*PROMPT*: Transcribe, verbatim, every line from the start of the entries through the line that contains "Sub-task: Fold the"; include both boundary lines and omit all others.

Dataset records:

◆ ◆ ◆ ◆

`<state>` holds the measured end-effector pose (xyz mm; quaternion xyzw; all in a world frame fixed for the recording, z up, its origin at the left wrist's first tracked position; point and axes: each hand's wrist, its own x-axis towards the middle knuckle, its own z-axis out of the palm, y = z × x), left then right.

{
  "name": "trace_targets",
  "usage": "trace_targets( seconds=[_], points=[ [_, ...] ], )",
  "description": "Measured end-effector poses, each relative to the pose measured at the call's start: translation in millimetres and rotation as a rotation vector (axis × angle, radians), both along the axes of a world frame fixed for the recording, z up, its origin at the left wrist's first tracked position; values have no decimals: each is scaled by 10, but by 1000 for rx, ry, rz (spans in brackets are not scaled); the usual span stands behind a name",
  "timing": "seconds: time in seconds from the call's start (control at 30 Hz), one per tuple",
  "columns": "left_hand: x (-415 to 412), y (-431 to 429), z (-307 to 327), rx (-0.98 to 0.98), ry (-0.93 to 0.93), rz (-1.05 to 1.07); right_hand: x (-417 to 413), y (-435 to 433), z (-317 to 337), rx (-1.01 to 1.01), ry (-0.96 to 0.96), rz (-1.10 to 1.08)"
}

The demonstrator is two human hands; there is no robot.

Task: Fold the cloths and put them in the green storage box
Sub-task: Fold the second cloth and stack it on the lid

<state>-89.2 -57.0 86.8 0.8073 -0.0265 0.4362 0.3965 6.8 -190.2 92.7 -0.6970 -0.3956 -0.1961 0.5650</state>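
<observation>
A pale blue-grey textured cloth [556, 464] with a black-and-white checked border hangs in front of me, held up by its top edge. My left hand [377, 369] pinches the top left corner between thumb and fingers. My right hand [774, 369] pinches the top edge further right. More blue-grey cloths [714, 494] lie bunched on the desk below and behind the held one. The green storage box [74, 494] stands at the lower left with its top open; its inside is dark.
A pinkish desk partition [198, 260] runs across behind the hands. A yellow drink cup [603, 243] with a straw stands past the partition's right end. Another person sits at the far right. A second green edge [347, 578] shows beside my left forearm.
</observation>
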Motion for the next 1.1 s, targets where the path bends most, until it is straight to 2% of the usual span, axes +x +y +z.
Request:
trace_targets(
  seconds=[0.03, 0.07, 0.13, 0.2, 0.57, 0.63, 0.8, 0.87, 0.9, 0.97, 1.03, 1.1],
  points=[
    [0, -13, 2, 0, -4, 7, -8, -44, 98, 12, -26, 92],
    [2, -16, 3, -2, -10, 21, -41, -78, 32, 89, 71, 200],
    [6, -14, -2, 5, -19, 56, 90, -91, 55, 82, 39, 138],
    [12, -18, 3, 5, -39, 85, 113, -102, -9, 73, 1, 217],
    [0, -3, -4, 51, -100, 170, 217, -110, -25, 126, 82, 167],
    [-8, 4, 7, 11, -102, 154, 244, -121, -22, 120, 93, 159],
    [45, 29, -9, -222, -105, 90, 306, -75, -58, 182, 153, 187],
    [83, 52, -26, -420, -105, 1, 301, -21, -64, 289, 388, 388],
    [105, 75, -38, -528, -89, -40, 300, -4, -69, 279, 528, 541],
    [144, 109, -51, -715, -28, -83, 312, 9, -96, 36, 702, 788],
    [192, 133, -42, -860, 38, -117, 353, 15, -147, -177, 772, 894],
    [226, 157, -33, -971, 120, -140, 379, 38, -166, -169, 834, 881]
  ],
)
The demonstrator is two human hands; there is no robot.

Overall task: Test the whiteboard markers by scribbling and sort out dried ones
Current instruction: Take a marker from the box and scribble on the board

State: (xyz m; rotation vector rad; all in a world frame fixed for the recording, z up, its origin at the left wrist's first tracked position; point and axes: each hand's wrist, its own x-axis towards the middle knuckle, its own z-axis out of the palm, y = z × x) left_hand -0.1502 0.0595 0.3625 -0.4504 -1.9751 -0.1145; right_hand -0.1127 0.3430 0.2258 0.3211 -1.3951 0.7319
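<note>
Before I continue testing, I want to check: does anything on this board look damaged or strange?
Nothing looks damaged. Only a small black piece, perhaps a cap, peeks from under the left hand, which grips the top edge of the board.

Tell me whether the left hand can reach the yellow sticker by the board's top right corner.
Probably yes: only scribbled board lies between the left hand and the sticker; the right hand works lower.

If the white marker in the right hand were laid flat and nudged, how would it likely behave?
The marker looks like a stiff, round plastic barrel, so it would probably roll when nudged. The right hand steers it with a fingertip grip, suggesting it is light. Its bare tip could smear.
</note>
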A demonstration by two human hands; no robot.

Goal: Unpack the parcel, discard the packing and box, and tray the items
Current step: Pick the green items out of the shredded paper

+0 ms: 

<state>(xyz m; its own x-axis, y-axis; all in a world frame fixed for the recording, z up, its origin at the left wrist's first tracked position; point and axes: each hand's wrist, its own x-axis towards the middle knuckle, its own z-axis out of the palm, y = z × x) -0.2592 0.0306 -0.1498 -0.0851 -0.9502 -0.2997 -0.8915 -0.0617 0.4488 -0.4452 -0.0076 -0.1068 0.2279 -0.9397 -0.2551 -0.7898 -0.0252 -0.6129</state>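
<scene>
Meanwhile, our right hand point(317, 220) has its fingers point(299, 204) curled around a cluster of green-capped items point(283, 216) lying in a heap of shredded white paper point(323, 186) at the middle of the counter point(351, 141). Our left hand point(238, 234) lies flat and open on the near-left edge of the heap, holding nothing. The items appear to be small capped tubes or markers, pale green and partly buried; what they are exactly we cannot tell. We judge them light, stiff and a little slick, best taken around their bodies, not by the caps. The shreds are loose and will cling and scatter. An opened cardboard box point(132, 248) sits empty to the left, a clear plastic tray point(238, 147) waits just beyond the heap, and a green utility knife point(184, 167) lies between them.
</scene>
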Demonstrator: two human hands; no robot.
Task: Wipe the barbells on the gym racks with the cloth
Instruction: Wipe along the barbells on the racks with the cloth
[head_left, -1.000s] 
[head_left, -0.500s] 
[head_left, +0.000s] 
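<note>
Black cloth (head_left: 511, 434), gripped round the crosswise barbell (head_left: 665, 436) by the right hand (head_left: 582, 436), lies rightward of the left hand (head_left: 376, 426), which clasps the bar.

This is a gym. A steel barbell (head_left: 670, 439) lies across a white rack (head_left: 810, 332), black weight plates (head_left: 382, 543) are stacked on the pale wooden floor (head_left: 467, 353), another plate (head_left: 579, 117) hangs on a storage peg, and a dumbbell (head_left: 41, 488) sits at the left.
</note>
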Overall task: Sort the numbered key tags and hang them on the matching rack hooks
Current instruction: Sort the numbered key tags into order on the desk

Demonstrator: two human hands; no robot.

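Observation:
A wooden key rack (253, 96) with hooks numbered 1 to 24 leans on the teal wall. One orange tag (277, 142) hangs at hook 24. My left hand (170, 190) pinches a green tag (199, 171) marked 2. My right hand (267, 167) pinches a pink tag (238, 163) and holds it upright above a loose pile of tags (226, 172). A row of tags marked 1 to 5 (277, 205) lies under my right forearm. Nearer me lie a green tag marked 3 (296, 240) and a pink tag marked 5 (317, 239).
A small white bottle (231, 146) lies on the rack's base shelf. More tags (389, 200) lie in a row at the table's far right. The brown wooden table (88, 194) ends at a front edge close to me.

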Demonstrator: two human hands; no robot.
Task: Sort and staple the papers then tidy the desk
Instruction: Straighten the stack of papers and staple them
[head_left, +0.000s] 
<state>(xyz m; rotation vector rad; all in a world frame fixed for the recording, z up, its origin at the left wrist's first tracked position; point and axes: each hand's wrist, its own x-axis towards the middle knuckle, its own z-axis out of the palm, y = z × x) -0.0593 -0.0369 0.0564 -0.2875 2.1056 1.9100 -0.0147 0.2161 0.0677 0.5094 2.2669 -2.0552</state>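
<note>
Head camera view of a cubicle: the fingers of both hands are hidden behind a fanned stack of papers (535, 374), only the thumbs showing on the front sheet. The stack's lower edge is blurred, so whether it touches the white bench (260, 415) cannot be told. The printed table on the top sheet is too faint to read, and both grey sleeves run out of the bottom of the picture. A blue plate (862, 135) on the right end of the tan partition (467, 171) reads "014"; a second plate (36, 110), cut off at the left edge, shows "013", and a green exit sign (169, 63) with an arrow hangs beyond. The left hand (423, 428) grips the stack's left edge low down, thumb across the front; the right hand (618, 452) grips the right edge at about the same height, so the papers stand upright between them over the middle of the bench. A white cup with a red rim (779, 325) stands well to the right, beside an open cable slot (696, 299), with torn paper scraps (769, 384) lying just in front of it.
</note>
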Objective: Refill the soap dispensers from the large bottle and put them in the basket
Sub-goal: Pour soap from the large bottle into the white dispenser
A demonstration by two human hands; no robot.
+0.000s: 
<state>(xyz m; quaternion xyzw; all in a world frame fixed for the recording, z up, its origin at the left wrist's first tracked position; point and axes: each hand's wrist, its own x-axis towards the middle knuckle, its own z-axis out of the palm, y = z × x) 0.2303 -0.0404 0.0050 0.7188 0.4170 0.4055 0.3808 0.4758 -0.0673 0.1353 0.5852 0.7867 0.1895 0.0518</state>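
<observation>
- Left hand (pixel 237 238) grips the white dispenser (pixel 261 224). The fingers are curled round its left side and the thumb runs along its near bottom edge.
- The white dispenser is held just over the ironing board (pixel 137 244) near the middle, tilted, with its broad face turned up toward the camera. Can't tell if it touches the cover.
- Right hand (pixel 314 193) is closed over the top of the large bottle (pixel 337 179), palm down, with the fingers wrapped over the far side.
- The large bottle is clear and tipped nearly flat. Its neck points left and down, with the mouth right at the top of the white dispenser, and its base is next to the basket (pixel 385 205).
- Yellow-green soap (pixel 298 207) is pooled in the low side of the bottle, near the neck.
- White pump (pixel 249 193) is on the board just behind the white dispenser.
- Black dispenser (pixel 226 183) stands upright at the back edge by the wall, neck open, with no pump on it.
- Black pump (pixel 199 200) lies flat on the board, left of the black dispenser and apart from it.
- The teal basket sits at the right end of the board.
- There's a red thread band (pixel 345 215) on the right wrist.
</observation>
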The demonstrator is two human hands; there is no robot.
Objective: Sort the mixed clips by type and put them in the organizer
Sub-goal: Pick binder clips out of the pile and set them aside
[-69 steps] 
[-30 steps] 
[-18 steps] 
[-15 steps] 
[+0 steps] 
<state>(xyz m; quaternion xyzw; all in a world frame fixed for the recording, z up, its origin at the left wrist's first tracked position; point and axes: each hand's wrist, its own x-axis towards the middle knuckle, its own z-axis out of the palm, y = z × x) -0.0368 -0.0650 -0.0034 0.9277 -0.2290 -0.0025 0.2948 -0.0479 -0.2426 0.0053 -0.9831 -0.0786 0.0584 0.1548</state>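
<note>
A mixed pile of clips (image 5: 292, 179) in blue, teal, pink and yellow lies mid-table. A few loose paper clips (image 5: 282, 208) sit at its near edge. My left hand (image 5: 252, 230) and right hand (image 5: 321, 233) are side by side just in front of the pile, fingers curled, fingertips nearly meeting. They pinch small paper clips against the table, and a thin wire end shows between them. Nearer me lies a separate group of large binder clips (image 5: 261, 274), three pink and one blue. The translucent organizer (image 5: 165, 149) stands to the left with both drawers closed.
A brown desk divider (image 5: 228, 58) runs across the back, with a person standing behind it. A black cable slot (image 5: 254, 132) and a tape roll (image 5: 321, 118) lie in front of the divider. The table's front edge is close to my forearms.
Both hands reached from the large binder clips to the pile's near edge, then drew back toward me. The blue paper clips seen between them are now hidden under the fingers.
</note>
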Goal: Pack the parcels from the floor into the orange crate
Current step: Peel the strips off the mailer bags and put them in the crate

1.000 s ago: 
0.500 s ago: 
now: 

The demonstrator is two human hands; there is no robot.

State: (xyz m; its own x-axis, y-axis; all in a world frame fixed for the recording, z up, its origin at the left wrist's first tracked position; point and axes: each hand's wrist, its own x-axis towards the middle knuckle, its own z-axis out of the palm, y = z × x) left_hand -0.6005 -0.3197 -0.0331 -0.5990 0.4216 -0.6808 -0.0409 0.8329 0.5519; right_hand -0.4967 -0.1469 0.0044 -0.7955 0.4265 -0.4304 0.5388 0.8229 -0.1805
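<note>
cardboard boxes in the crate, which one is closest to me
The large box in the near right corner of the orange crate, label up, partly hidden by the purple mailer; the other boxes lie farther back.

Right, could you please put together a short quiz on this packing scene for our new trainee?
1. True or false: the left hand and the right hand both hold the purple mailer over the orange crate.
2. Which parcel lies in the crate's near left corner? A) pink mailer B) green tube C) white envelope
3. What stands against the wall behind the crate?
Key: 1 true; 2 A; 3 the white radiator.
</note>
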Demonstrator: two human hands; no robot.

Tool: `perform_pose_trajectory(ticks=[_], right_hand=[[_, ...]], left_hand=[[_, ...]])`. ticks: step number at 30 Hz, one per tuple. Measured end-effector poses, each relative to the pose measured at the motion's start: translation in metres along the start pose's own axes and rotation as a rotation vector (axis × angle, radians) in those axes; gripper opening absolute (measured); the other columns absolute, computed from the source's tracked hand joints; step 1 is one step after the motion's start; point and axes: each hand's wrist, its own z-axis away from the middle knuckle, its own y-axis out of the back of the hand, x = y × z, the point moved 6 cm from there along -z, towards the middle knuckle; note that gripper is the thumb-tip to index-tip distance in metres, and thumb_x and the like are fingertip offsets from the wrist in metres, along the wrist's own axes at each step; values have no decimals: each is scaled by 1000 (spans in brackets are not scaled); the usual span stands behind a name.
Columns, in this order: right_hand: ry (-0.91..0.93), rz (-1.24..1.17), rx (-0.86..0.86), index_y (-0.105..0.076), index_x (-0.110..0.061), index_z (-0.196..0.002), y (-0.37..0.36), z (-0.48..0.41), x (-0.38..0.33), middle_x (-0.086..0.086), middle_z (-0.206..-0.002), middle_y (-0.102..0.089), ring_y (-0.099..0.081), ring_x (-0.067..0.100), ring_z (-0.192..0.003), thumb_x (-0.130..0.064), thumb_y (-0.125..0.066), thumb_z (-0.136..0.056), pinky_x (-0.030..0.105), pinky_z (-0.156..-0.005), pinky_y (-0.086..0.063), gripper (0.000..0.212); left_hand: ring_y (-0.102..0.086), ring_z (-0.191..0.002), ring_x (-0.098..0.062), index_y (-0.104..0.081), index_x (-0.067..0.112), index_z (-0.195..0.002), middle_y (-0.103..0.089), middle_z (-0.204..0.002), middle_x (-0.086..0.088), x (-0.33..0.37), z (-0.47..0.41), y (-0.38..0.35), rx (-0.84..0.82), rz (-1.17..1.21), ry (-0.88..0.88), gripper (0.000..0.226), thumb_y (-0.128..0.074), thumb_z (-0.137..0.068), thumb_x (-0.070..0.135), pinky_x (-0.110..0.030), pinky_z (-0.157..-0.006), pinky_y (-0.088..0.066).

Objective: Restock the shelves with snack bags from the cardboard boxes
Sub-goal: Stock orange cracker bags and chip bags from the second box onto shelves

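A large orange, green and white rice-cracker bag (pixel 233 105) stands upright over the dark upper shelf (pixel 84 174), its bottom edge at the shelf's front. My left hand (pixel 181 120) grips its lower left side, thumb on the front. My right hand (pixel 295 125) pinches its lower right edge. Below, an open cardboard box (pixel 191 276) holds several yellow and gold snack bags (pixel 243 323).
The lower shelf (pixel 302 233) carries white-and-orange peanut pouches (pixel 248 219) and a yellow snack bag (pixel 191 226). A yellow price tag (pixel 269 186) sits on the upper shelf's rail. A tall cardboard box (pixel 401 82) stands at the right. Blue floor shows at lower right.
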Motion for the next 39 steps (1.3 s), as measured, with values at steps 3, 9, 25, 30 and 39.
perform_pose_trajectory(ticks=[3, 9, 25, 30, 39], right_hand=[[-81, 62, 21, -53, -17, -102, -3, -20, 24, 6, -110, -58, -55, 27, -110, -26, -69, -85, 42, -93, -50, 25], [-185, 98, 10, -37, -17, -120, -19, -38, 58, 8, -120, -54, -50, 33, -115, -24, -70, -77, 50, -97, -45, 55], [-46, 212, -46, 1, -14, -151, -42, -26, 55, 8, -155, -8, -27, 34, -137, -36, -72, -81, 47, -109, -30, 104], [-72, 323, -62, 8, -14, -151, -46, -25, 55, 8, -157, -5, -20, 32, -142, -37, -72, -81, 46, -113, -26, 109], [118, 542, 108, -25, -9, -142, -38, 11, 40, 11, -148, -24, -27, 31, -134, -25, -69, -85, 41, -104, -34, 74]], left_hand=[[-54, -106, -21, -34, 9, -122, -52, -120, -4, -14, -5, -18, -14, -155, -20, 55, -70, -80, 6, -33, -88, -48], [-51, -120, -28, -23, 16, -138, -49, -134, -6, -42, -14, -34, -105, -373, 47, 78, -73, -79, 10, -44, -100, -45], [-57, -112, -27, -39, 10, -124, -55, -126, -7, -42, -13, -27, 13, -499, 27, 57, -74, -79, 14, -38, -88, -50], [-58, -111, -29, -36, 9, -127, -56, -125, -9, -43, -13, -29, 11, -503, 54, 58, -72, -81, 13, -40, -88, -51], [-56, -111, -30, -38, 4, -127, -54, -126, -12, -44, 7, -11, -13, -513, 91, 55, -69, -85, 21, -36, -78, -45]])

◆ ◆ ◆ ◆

*ANSWER FOR THE TASK*:
`<state>` holds the measured end-effector pose (xyz mm; quaternion xyzw; all in a world frame fixed for the recording, z up, its origin at the left wrist's first tracked position; point and axes: each hand's wrist, its own x-axis towards the middle knuckle, its own z-axis out of the palm, y = z × x), left then right.

{
  "name": "trace_targets",
  "usage": "trace_targets( seconds=[_], points=[ [_, ...] ], )",
  "description": "Measured end-effector poses, each relative to the pose measured at the call's start: translation in millimetres and rotation as a rotation vector (axis × angle, radians), both along the axes of a world frame fixed for the recording, z up, its origin at the left wrist's first tracked position; values have no decimals: each is scaled by 10, but by 1000 for rx, ry, rz (spans in brackets are not scaled); the usual span stands behind a name",
  "timing": "seconds: time in seconds from the call's start (control at 30 Hz), one per tuple",
  "columns": "left_hand: x (-415 to 412), y (-431 to 429), z (-307 to 327), rx (-0.98 to 0.98), ry (-0.93 to 0.93), rz (-1.05 to 1.07); right_hand: x (-417 to 413), y (-435 to 433), z (-317 to 337), rx (-1.01 to 1.01), ry (-0.96 to 0.96), rz (-1.10 to 1.08)"
}

The demonstrator is two human hands; there is no robot.

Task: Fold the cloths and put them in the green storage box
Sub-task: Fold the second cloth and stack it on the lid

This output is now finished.